The online safety engagement strategy will be specific to online safety and have three engagement strategies: proactive actions; reactive actions; and long term. Proactive actions can include: planned parent and community engagement session; regular engagement and communications with the school community through website, blog and newsletter messages; follow up with staff to ensure they are using current and relevant material; providing professional development for teachers; participation in community events (i.e. internet safety day); and raising awareness of online reporting mechanism (for staff, parents and students).  Reactive actions can include: sessions for parent and community engagement on or in response to specific issues; engaging external agencies (police etc.); warning fliers; and/or school wide response sessions to incidents.

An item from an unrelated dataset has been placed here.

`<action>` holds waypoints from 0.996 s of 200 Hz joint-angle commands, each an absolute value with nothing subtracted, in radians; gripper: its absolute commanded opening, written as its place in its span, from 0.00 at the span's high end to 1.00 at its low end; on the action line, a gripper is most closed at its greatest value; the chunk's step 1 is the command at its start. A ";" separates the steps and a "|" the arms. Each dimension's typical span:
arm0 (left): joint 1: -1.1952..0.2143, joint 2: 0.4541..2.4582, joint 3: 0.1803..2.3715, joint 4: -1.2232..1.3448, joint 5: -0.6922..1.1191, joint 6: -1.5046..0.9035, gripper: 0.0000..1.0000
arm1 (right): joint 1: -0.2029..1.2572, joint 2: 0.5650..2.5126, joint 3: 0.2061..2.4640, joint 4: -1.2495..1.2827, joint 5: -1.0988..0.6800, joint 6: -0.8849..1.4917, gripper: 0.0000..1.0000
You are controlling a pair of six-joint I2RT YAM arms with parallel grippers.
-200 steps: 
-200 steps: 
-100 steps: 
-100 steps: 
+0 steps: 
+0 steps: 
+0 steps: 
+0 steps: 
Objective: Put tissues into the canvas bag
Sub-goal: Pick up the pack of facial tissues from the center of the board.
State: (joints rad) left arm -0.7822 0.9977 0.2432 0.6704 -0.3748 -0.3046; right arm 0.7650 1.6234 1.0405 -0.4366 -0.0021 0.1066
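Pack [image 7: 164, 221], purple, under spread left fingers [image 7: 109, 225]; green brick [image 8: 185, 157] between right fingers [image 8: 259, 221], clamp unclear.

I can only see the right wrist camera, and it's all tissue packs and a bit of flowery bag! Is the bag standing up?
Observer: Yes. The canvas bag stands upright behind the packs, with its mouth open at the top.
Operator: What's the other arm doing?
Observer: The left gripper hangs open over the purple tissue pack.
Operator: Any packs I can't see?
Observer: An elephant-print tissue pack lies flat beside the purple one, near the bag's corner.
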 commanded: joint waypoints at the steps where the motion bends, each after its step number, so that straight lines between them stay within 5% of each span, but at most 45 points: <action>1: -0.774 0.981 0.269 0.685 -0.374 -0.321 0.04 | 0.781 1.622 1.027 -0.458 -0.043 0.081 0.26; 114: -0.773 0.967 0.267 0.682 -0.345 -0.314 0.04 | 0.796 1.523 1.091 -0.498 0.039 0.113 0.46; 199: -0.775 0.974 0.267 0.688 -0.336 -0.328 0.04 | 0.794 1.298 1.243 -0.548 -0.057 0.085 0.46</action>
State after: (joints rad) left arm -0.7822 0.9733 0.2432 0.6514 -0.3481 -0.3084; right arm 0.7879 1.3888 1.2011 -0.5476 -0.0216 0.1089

 Long term the attributing factors to succeeding in the development of digital citizenship is the support of parents and school policies. Strategies are needed to engage community stakeholders in identifying online safety issues responses and development of organisational culture supportive of online safety. 

Responding is the fourth foundational online safety concept. Responding is to ensure no student is suffering or needs assistance, as well as meeting accountability and risk mitigation obligations (student, staff and legal) of the schools. This element is focused on monitoring, reporting (including regulatory reporting for student protection) and reviews. This includes systematic and regular reviews each term, as well as a major review each year (of policies and to identify possible issues for the following year). 

Reviews should include: all online safety policies, guidelines and tools; online safety response guidelines on action to be taken; school uses of social media; lines of responsibility in school; school ICT process and technology; blog, newsletters and fliers processes; school Net filtering; online reporting mechanism, class room sessions; training and professional development of staff, and the school physical grounds. 

Previous adopted 4Es of online safety 2017-2020

Updated in May 2018 and August 2018.

Updated December 2019 – terminology online instead of cyber.

Updated December 2020 – PEER framework  and school tool kit eSafety Commissioner Office.

The 4 Es of Cyber Safety and Digital Wellbeing was created in April 2017 for the Anglican Schools Commission Southern Queensland’s Cyber Safety Champions Network.

Updated February 2021  – Online Safety Educational Framework and PEER migration.